Karim Tiro, PhD, is a professor in Xavier’s Department of History. This semester, he is teaching a course entitled “History of Epidemic Disease,” and he says it is important to remember these stories because forgetting them could result in the development of a sense of complacency.

“For me, what we get from looking at past examples of epidemics is a reminder that sudden disease outbreaks wreaked havoc in Americans’ lives until only about a century ago,” Tiro said. “Since those events are now beyond the living memory of nearly everyone, it’s easy to be complacent and let down our guard. Hopefully, history can inoculate us against amnesia and its dangerous effects.”

One of the ways Xavier is making sure people will not forget is with the COVID-19 & Xavier: A Digital Collection project. In an attempt to capture and document the impact of the virus on the Xavier community, as well as our response to the challenges it poses, University Archives is asking for stories, photos and other contributions.

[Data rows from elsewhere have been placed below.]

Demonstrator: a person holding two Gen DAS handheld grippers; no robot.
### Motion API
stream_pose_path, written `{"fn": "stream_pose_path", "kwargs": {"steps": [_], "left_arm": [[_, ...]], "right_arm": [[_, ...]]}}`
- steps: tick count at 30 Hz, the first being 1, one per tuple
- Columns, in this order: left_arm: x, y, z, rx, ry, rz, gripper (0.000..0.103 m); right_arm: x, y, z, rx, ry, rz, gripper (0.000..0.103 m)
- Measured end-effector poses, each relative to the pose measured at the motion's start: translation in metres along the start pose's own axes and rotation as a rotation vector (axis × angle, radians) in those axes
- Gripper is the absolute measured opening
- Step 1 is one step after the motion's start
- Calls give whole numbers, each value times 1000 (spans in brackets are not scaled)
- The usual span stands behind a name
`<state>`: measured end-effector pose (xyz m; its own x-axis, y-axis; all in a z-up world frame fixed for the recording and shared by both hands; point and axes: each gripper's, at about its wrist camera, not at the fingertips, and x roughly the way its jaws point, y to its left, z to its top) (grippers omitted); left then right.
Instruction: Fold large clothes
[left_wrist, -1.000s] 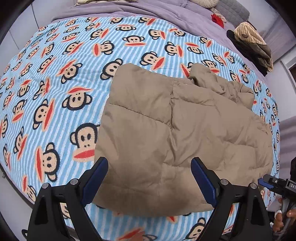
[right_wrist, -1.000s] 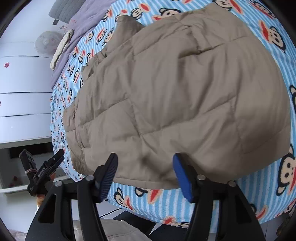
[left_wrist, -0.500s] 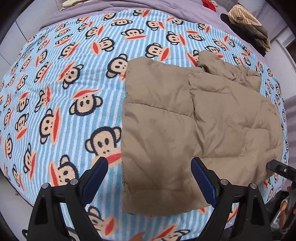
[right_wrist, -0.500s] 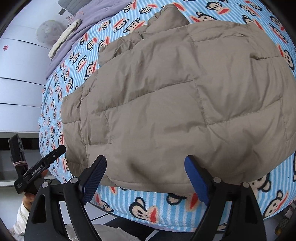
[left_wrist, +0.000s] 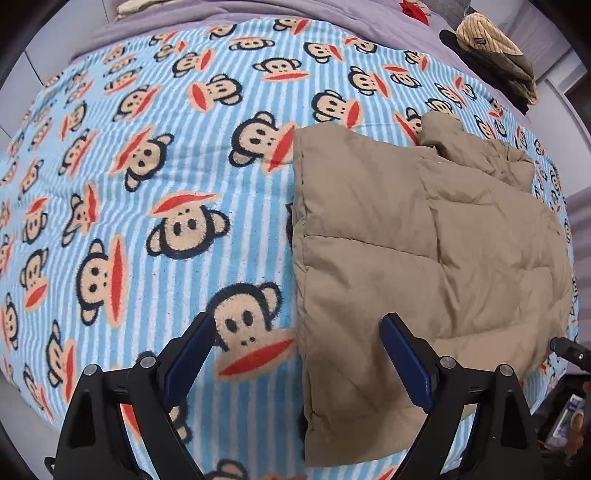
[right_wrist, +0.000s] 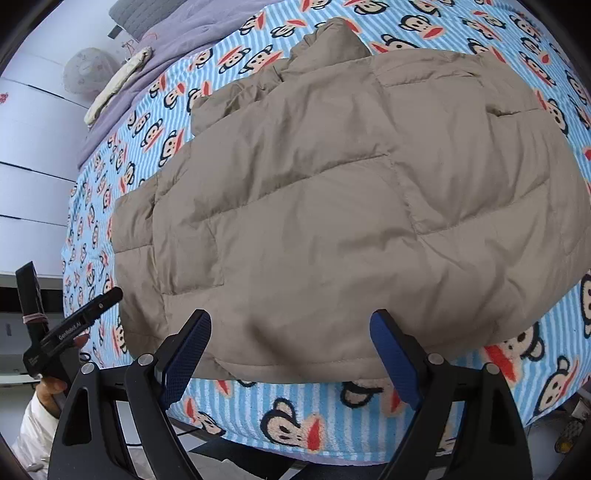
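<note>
Left wrist view shows the left gripper hanging over the left edge of the tan padded jacket, jaws spread wide with nothing between the pads; one finger sits above the monkey-print blanket, the other above the jacket. From the right wrist view the right gripper hovers at the near hem, its jaws having just opened wide, and it too holds nothing. The jacket lies flat on the bed toward the near edge, already doubled into a thick rectangle, with a bunched hood or collar at the far end.

To do the next fold well, I would judge each gripper should drop onto its own edge and bite through all the padded layers, not just the top skin, since the slick fabric looks likely to slip. Lifting both sides together should keep the stack square
</note>
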<state>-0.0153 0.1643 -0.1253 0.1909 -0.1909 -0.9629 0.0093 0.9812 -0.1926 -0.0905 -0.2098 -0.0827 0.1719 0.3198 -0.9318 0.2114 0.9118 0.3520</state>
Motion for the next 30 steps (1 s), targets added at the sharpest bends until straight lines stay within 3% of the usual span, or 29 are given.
{"fn": "stream_pose_path", "kwargs": {"steps": [5, 11, 15, 19, 20, 21, 23, 27, 30], "left_arm": [[37, 11, 3, 3, 127, -247, 92], [68, -10, 15, 84, 193, -479, 92], [94, -27, 22, 138, 250, -503, 92], [100, -30, 22, 151, 251, -519, 91], [99, -30, 21, 155, 242, -520, 80], [99, -30, 20, 154, 242, -548, 57], [99, -28, 16, 111, 258, -629, 37], [87, -32, 12, 88, 236, -641, 25], [68, -34, 11, 61, 214, -675, 25]], "right_arm": [[0, -4, -6, 3, 23, -24, 90], [2, -3, -11, -11, 49, -50, 90], [3, -3, -12, -3, 62, -66, 90], [5, -2, -11, 2, 78, -71, 90], [4, -1, -10, -6, 74, -73, 90], [3, 0, -9, -15, 69, -73, 90], [1, 2, -5, -31, 64, -69, 90], [2, 2, 5, -66, 60, -54, 90], [1, 1, 14, -92, 36, -45, 90]]}}
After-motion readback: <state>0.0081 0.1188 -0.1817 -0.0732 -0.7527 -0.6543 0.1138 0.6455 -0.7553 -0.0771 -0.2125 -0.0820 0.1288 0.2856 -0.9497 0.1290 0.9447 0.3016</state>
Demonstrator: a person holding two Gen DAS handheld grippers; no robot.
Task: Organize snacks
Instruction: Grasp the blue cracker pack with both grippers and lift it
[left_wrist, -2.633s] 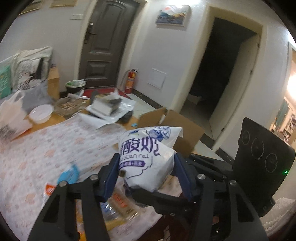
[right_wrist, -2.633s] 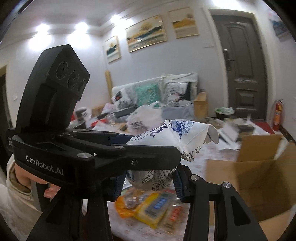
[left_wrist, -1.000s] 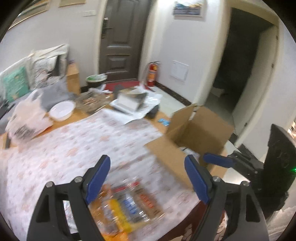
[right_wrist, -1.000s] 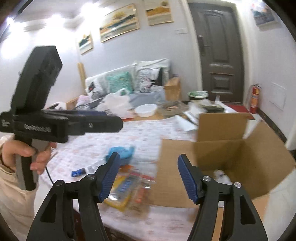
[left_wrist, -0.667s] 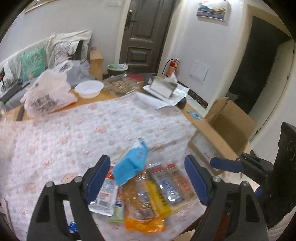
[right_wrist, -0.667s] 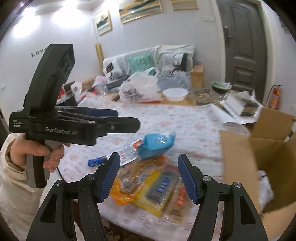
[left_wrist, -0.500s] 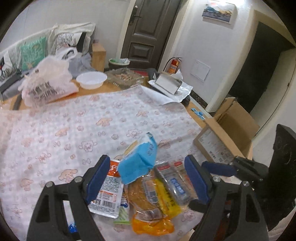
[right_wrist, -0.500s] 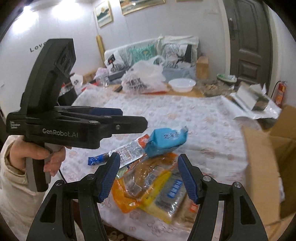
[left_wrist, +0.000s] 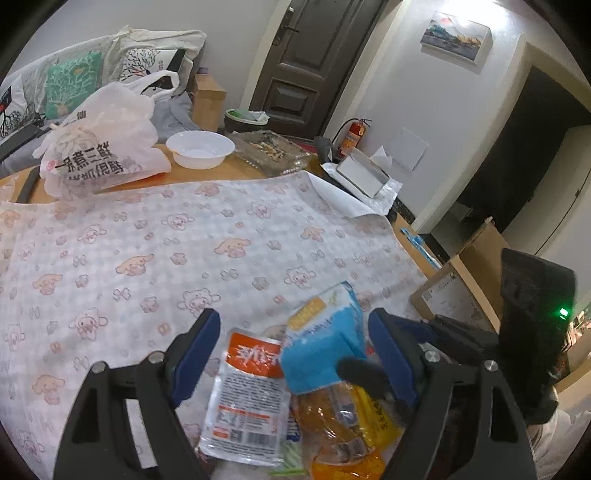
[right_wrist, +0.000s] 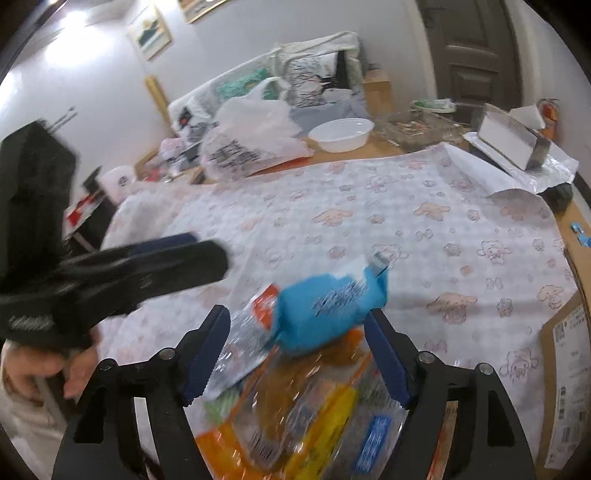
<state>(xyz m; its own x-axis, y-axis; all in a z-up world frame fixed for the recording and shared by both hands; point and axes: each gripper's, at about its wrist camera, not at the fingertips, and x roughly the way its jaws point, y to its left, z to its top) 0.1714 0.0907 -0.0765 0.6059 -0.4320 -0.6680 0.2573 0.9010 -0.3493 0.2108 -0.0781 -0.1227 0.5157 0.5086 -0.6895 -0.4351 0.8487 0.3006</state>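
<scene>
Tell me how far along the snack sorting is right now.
Nothing here shows snacks already packed; only an outer corner of the box is in view. In hand: nothing. Both grippers, left and right, hang empty over the pile, the right one's jaws opening. Left: the blue bag, the orange-topped pouch and the yellow and orange packs beneath lie on the tablecloth.

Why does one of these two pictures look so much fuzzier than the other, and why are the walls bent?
Right wrist view: motion blur smears the blue snack pack, the other snack packets and the left gripper. Left wrist view: mostly crisp, print on the orange-topped packet is legible. Both: the fisheye lens bows the door and the walls, darkening the corners.
</scene>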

Project contributions will help future scholars — and to some extent, current ones — understand the social, economic and organizational effects of the pandemic on our students, faculty, staff and alumni of Xavier.

And how did the idea come about? By researching the pandemics of yesteryear.

“I began work on the digital collection during the first week of March when we started getting more announcements from the President and the administrators regarding their monitoring of the situation,” collection director and founder Anne Ryckbost told the Newswire. “What I’m hoping is that students, faculty, staff and alumni can go on the libguides page and use the contribution submission form to submit reflections, blog posts, videos or social media posts of their own so that we get a diverse representation of what the Xavier experience was like during this time.”

There are dozens of questions and things to think about. How did we feel about this rapidly changing environment? What was it like to work from home? How did All for One and One For All play out in our experience?

“I think it’s going to be used to study a couple of things,” Ryckbost said. “It’s going to be used to study our social and cultural experiences of this period. How did we connect and build community? What was disrupted and what was continued? In 20 to 50 years, we’ll be looking back at this pandemic trying to understand what the implications of it were.”